Pourquoi les All Blacks sont-ils si spéciaux?
Les All Blacks ne restent pas sur leurs acquis, ils cherchent toujours à innover, à progresser. De ce fait, ils sont toujours en avance sur les autres pays. Leur rugby repose sur des bases simples mais parfaitement maîtrisées et exécutées. En tant que spectateur, c’est un régal de les voir jouer, ça l’est un peu moins en tant qu’adversaire. Ils se distinguent aussi par leur grande humilité, une autre raison pour laquelle ils sont si spéciaux.
Quel joueur néo-zélandais t’a le plus impressionné au cours de ta carrière?
Pour moi, Richie McCaw est le joueur néo-zélandais le plus impressionnant que j’ai rencontré. C’est un joueur de rugby hors normes, exemplaire par son engagement sur le terrain et par son comportement en dehors. J’ai joué 2 fois contre lui, il était vraiment très fort. Son immense carrière en est la preuve, l’un des meilleurs joueurs de rugby de l’histoire.
Quelles différences vois-tu entre le rugby français, sud-africain et néo-zélandais?
Le rugby sud-africain est un rugby plus rugueux basé sur le physique en général. Ils sont souvent grands et lourds, ce qui leur permet de dominer les autres équipes par leur puissance physique.
Les néo-zélandais sont beaucoup plus techniques. Tous les joueurs, quelque soit leur poste, ont un bagage technique très développé et cela dans toutes les situations de jeu. Comme je l’ai déjà dit, ils proposent un superbe spectacle.
Le rugby Français est plus émotionnel, il apporte un juste équilibre entre le physique et la technique. Le XV de France est une équipe capable d’exploits sur le terrain et de battre n’importe quelle équipe au monde. Ils l’ont d’ailleurs démontré de nombreuses fois!
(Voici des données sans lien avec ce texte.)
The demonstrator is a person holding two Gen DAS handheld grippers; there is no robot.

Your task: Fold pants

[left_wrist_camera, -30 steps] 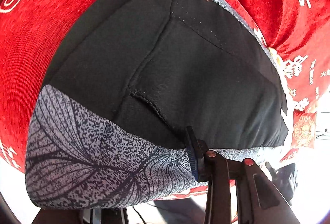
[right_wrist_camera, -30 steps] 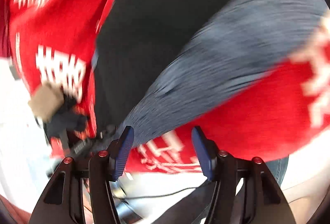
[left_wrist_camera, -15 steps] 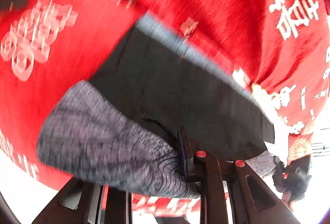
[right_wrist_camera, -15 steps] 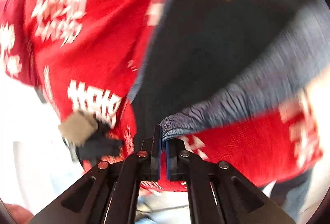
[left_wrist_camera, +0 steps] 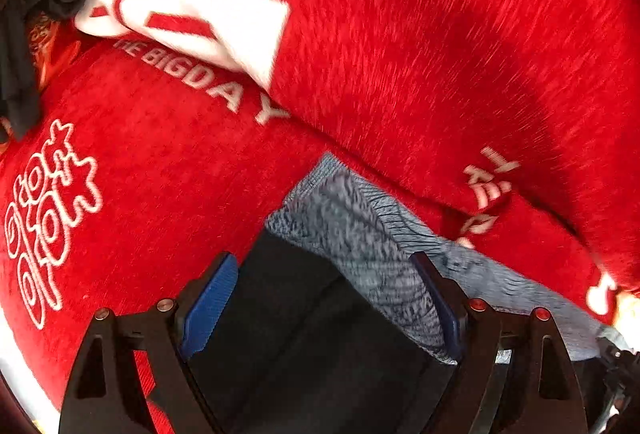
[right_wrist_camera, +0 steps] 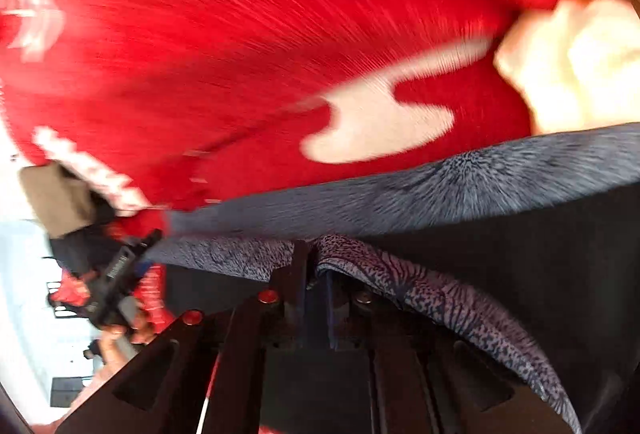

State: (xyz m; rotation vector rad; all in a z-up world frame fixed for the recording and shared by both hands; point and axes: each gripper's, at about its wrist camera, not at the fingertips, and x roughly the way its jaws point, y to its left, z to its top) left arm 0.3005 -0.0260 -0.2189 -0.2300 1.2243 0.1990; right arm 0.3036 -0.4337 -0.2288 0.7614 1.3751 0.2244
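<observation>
left hand-held gripper [left_wrist_camera: 326, 308], left wrist view: fingers spread and released over the pants [left_wrist_camera: 360, 234], whose black lining and grey leaf-print edge lie on a red cloth [left_wrist_camera: 440, 34]; "the bigday" reads in white, other characters motion-blurred. right wrist view: right hand-held gripper [right_wrist_camera: 312, 266] clenched on the pants' [right_wrist_camera: 440, 294] printed edge, its fingertips largely hidden by fabric; here the cloth's [right_wrist_camera: 240, 54] lettering is smeared, and the left hand-held gripper [right_wrist_camera: 120, 274] appears small at left.
</observation>
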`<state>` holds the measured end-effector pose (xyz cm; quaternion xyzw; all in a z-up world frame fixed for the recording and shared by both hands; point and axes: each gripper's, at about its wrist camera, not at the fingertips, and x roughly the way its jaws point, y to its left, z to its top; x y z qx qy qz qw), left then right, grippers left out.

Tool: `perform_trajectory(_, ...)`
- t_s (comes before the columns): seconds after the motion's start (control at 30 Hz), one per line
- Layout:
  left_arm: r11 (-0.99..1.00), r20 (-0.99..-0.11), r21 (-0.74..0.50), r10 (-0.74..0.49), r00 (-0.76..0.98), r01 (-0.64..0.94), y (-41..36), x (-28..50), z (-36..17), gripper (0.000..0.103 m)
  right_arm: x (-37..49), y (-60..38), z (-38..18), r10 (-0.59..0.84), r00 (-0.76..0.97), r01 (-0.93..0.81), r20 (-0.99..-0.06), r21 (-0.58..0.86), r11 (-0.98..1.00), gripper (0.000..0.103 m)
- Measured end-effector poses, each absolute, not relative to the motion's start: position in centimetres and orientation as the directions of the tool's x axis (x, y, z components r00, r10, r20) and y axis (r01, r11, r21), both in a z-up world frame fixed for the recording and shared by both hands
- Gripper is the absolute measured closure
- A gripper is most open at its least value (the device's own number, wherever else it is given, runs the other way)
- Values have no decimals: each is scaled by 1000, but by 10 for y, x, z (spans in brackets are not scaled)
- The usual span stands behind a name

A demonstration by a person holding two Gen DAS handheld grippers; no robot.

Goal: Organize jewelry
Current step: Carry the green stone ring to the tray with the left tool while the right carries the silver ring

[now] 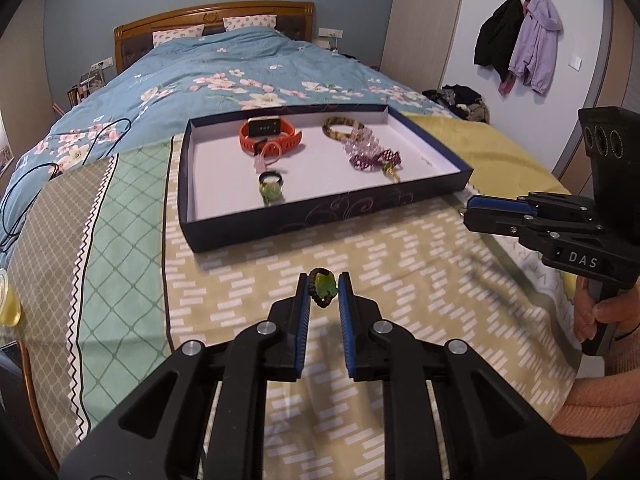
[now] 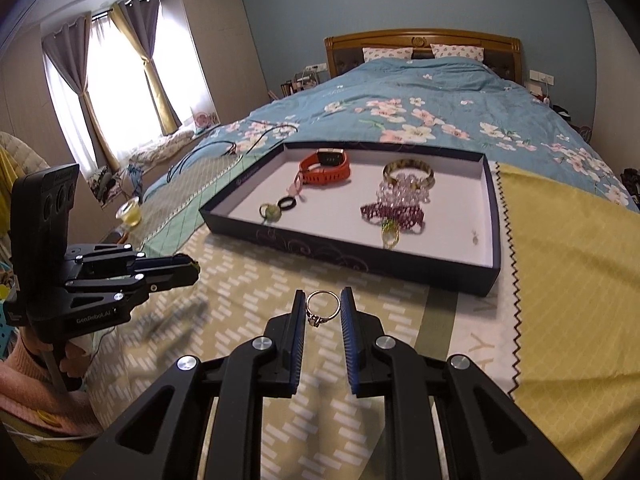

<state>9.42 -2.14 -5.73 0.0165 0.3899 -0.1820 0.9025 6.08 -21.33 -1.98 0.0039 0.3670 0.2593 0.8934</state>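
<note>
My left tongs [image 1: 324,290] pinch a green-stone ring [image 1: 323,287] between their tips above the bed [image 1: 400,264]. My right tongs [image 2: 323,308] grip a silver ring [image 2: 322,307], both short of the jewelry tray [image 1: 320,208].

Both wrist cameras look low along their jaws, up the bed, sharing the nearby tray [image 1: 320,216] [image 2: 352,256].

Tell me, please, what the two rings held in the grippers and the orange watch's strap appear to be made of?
Thin silvery ring: probably polished metal; it glints. Dark ring with green stone: apparently braided cord, matte and ribbed; the stone may be jade or glass. Orange watch strap: likely silicone, smooth and matte.
</note>
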Motion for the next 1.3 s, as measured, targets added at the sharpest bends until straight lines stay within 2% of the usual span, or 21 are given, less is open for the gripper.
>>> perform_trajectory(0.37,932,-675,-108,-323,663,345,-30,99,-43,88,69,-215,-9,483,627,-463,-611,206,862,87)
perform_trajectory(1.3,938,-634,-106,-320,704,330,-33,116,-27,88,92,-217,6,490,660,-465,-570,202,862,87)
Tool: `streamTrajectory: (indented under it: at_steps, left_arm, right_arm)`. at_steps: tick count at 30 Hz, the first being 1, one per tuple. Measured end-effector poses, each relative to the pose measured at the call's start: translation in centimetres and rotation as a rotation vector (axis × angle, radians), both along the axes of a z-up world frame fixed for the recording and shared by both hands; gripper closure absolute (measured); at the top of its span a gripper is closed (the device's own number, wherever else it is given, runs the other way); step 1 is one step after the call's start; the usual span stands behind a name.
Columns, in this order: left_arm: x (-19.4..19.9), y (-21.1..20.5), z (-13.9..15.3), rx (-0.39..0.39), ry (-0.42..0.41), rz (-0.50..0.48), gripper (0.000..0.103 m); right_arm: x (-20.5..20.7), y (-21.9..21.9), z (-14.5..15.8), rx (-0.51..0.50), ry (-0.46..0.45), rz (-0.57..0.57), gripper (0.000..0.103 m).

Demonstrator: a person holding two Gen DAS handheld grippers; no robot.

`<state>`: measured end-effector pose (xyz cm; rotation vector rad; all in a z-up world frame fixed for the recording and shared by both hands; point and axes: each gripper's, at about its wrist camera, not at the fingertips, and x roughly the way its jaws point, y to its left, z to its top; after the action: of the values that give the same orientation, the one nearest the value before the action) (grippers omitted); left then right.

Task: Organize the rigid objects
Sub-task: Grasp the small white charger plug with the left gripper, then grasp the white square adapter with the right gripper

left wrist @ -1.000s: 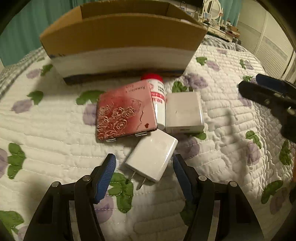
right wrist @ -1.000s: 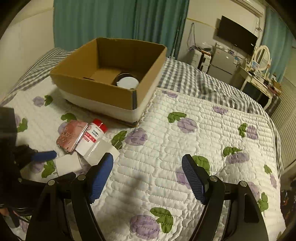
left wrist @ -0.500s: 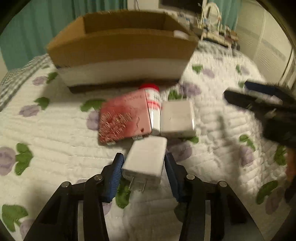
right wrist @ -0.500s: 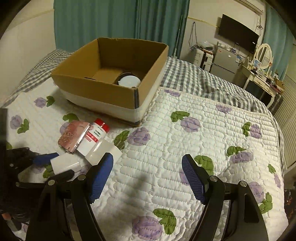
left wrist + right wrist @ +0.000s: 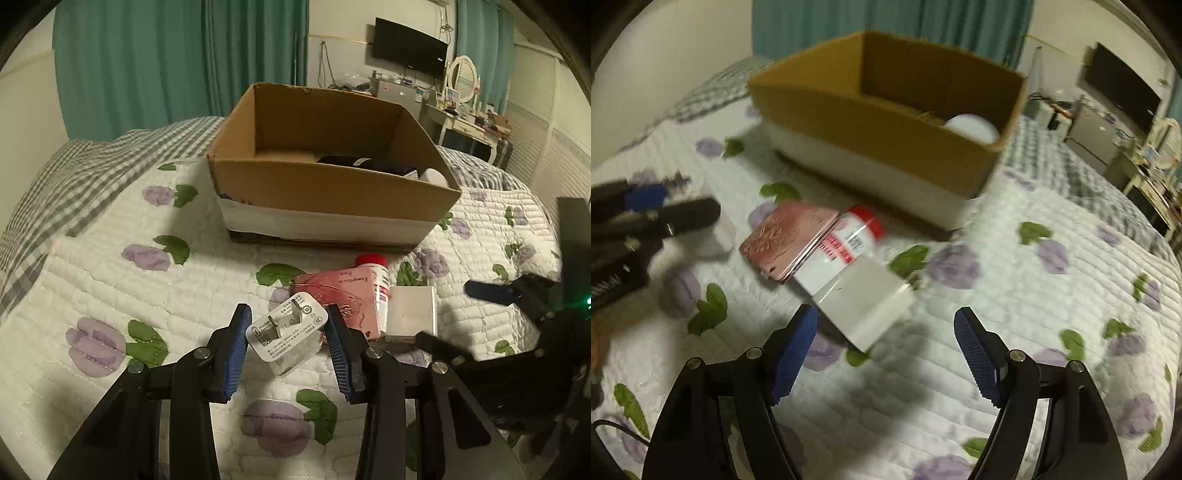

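My left gripper (image 5: 288, 332) is shut on a white plug charger (image 5: 286, 334), lifted off the quilt with its prongs facing the camera. On the quilt lie a pink embossed case (image 5: 341, 295), a white bottle with a red cap (image 5: 376, 275) and a white square adapter (image 5: 412, 314). My right gripper (image 5: 884, 345) is open just in front of the white square adapter (image 5: 866, 302), beside the bottle (image 5: 842, 254) and pink case (image 5: 786, 240). The left gripper also shows at the left of the right wrist view (image 5: 646, 206).
An open cardboard box (image 5: 332, 192) stands behind the objects on the flowered quilt (image 5: 147, 295); it holds a dark item (image 5: 362, 164) and a white round item (image 5: 969, 127). Curtains, a TV and a dresser stand behind the bed.
My left gripper has closed on the plug charger and lifted it, tipping it prongs-up. My right gripper has moved down and left toward the white square adapter.
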<state>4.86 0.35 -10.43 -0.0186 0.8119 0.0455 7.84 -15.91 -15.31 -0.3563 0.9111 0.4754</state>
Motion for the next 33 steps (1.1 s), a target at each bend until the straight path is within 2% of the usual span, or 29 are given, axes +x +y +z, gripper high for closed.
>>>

Tu t’es reconverti dans la formation des joueurs, comment viens-tu en aide aux clubs et aux écoles de rugby aujourd’hui?
Oui, je travaille aujourd’hui avec des joueurs et des coachs. J’ai mis en place un programme d’entraînement appelé Catch and Think (attraper et réfléchir). Cette méthode développe les capacités attentionnelles comme la technique individuelle autour du playball, un ballon que j’ai conçu. Il rend le rugby simple et plus ludique, il fait travailler notre cerveau et sa réactivité de plus en plus impactée par le numérique.
Avec la même ballon, j’interviens en milieu scolaire, écoles de rugby, équipes professionnelles, centres de formation, auprès d’enfants ou d’adultes en situation de handicap et en entreprise. C’est un vrai plaisir de rencontrer et de transmettre ma passion à des publics très variés et leur donner du plaisir en jouant avec un ballon de rugby.